Tuesday, April 2, 2024

The Texas Tribune: House Speaker Dade Phelan’s immigration record central in bid to oust him

Catching up with the Texas speaker.

- Click here for the article.  

Early in the 2023 legislative session, Republican House Speaker Dade Phelan vowed to present “a very innovative solution” to combat the surge in migrants attempting to enter Texas from Mexico — one that would test the limits of states’ roles in immigration enforcement.

The proposal Phelan teased, known as House Bill 20, sought to create a team of police and deputized citizens to patrol the southern border. The legislation, which critics said would empower “vigilantes” and endanger the lives of asylum seekers and Hispanic Texans, died when Democrats killed it with a procedural tactic. And despite Republicans’ best efforts to revive a version of the measure, it never made it to Gov. Greg Abbott’s desk before the regular session ended.
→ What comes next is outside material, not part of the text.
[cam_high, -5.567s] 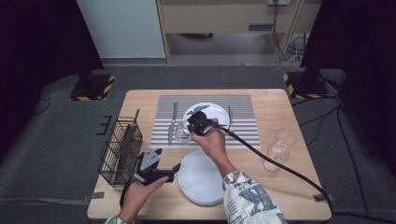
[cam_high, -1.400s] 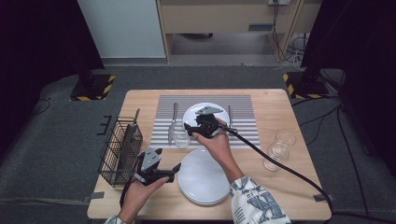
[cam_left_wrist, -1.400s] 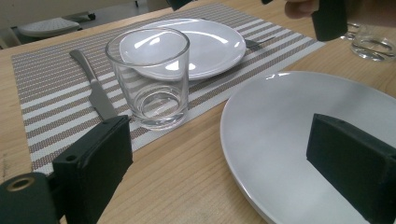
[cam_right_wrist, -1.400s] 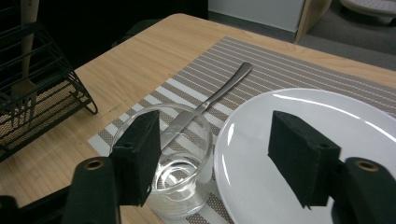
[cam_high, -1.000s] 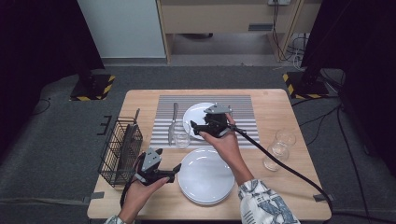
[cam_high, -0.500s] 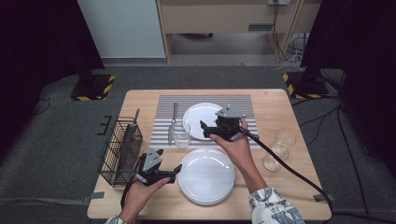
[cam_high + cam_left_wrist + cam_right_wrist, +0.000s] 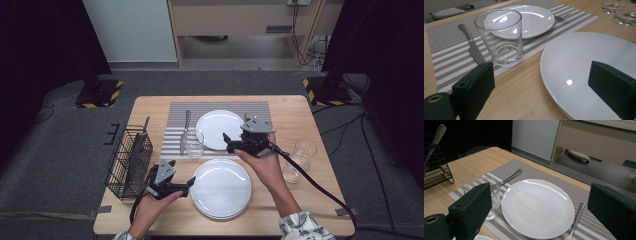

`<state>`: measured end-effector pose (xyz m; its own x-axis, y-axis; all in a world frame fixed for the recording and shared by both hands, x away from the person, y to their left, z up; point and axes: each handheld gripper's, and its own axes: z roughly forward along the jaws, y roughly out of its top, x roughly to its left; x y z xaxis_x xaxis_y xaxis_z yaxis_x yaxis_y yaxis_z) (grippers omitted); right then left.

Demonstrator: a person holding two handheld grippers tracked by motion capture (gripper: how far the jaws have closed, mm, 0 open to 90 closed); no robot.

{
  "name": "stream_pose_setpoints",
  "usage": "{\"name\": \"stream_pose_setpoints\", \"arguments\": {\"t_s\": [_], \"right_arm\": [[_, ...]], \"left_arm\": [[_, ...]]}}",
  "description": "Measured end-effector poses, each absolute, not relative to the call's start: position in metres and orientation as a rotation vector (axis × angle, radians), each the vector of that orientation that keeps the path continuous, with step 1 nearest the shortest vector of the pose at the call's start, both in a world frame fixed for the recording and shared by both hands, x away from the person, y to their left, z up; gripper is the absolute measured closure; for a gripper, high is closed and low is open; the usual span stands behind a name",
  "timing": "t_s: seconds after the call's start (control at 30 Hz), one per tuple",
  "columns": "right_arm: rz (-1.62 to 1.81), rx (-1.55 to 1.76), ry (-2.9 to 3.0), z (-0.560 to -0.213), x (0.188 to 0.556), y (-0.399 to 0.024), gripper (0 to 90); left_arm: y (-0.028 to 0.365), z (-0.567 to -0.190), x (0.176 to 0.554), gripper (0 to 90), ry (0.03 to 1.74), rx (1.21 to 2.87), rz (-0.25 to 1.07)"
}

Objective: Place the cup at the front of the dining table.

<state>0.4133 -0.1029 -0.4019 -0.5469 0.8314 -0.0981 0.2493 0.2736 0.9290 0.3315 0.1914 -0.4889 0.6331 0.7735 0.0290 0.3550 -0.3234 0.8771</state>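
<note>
Hovering above the striped grey placemat (image 7: pixel 220 107), right gripper (image 7: pixel 231 143) had jaws spread wide, nothing between them.

Its jaws had just been opening. It sat at frame centre in the high view, over the near edge of the round white plate on the mat (image 7: pixel 220 129); the clear glass tumbler (image 7: pixel 193 146) stood just left of it. Left gripper (image 7: pixel 186 184), lower left of centre, was also open, jaws at the left rim of the second white plate stack (image 7: pixel 222 187) on the bare wooden table (image 7: pixel 292 112).
</note>
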Motion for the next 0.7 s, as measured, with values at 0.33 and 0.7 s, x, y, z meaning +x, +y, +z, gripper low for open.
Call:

HB 20 has since been overshadowed by Senate Bill 4, which lets any law enforcement officer arrest someone suspected of illegally crossing the border, a boundary-testing immigration law that has been put on hold amid legal challenges.

But the earlier proposal has resurfaced in the speaker’s own GOP primary as his critics blame him for its demise in their broader effort to paint the Beaumont Republican as soft on the border and overly deferential to Democrats. Phelan has slammed the attacks as “absurd” and “misleading” attempts to deflect from his oversight of other far-reaching border laws and a record $6.5 billion spending spree to pay for Abbott’s Operation Lone Star, which includes building a state border wall.
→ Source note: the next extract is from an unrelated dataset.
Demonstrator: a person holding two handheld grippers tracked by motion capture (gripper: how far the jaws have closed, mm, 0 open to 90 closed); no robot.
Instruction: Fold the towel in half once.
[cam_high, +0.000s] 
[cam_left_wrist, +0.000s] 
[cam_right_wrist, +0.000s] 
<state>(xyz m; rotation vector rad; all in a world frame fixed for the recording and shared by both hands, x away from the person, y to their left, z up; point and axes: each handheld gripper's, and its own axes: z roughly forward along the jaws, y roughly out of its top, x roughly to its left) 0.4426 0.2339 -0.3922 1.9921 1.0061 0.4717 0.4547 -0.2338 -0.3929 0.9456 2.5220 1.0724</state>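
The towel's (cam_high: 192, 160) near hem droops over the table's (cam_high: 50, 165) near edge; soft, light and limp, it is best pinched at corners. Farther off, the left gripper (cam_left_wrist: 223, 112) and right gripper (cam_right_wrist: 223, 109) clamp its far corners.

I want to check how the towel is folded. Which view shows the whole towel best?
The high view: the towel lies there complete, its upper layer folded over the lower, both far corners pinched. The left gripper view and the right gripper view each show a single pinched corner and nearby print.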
That has not stopped David Covey — the GOP activist and energy consultant who pushed Phelan into a May runoff for his House seat — from also condemning the speaker for not casting a vote on SB 4. Two of Covey’s most prominent backers, former President Donald Trump and Lt. Gov. Dan Patrick, have echoed the same attack.

House speakers rarely vote on legislation, and they control whether a bill can reach the floor — meaning SB 4 could not have passed without the green light from Phelan. The speaker argued as much in a post touting SB 4 as “the strongest border security law in the nation.” It would let authorities arrest people they suspect of illegally entering the state from another country and allow judges to order their removal, essentially granting deportation powers long reserved for the federal government.

The way immigration is playing into Phelan’s primary serves as a telling example of where things stand in Texas politics: the issue is being used as a cudgel to jeopardize the political career of a Republican speaker whose record includes an eightfold increase in Texas’ border security spending and passage of laws that dramatically expand state law enforcement’s immigration role.

Matthew Wilson, a political science professor at Southern Methodist University, said it’s no surprise that Covey is trying to convince voters he is more committed to border issues than Phelan, given that “poll after poll shows that immigration and border issues are a central concern for Republicans.”